"That's true indeed," the woman put in with animation, "for if you drive along the bank it's twenty-five miles out of the way."
"Thirty-five."
"You'll just catch the steamer at Ustyevo at two o'clock tomorrow," the woman decided finally.
But Stepan Trofimovitch was obstinately silent.
His questioners, too, sank into silence.
The peasant tugged at his horse at rare intervals; the peasant woman exchanged brief remarks with him.
Stepan Trofimovitch fell into a doze.
He was tremendously surprised when the woman, laughing, gave him a poke and he found himself in a rather large village at the door of a cottage with three windows.
"You've had a nap, sir?"
"What is it?
Where am I?
Ah, yes!
Well... never mind," sighed Stepan Trofimovitch, and he got out of the cart.
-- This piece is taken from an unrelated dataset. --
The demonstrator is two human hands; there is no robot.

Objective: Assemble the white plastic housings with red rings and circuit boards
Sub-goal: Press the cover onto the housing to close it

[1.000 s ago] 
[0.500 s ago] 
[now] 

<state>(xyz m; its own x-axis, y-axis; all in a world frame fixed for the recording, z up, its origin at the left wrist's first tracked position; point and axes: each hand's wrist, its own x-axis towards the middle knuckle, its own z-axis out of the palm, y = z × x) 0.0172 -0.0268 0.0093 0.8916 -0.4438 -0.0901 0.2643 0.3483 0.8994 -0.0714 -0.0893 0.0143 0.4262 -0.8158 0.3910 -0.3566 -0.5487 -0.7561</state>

He looked about him mournfully; the village scene seemed strange to him and somehow terribly remote.
"And the half-rouble, I was forgetting it!" he said to the peasant, turning to him with an excessively hurried gesture; he was evidently by now afraid to part from them.
"We'll settle indoors, walk in," the peasant invited him.
"It's comfortable inside," the woman said reassuringly.
Stepan Trofimovitch mounted the shaky steps.
"How can it be?" he murmured in profound and apprehensive perplexity. He went into the cottage, however.
"Elle l'a voulu" he felt a stab at his heart and again he became oblivious of everything, even of the fact that he had gone into the cottage.
It was a light and fairly clean peasant's cottage, with three windows and two rooms; not exactly an inn, but a cottage at which people who knew the place were accustomed to stop on their way through the village.
Stepan Trofimovitch, quite unembarrassed, went to the foremost corner; forgot to greet anyone, sat down and sank into thought.
Meanwhile a sensation of warmth, extremely agreeable after three hours of travelling in the damp, was suddenly diffused throughout his person.
Even the slight shivers that spasmodically ran down his spine—such as always occur in particularly nervous people when they are feverish and have suddenly come into a warm room from the cold—became all at once strangely agreeable.
He raised his head and the delicious fragrance of the hot pancakes with which the woman of the house was busy at the stove tickled his nostrils.
With a childlike smile he leaned towards the woman and suddenly said:
"What's that?
Are they pancakes?
Mais... c'est charmant."
"Would you like some, sir?" the woman politely offered him at once.
"I should like some, I certainly should, and... may I ask you for some tea too," said Stepan Trofimovitch, reviving.
"Get the samovar?
With the greatest pleasure."
On a large plate with a big blue pattern on it were served the pancakes—regular peasant pancakes, thin, made half of wheat, covered with fresh hot butter, most delicious pancakes.
Stepan Trofimovitch tasted them with relish.
"How rich they are and how good!
And if one could only have un doigt d'eau de vie."
"It's a drop of vodka you would like, sir, isn't it?"
"Just so, just so, a little, un tout petit rien."
"Five farthings' worth, I suppose?"
"Five, yes, five, five, five, un tout petit rien," Stepan Trofimovitch assented with a blissful smile.
Ask a peasant to do anything for you, and if he can, and will, he will serve you with care and friendliness; but ask him to fetch you vodka—and his habitual serenity and friendliness will pass at once into a sort of joyful haste and alacrity; he will be as keen in your interest as though you were one of his family.
The peasant who fetches vodka—even though you are going to drink it and not he and he knows that beforehand—seems, as it were, to be enjoying part of your future gratification. Within three minutes (the tavern was only two paces away), a bottle and a large greenish wineglass were set on the table before Stepan Trofimovitch.
"Is that all for me!" He was extremely surprised.
"I've always had vodka but I never knew you could get so much for five farthings."
He filled the wineglass, got up and with a certain solemnity crossed the room to the other corner where his fellow-traveller, the black-browed peasant woman, who had shared the sack with him and bothered him with her questions, had ensconced herself.
The woman was taken aback, and began to decline, but after having said all that was prescribed by politeness, she stood up and drank it decorously in three sips, as women do, and, with an expression of intense suffering on her face, gave back the wineglass and bowed to Stepan Trofimovitch.
He returned the bow with dignity and returned to the table with an expression of positive pride on his countenance.
All this was done on the inspiration of the moment: a second before he had no idea that he would go and treat the peasant woman.
"I know how to get on with peasants to perfection, to perfection, and I've always told them so," he thought complacently, pouring out the rest of the vodka; though there was less than a glass left, it warmed and revived him, and even went a little to his head.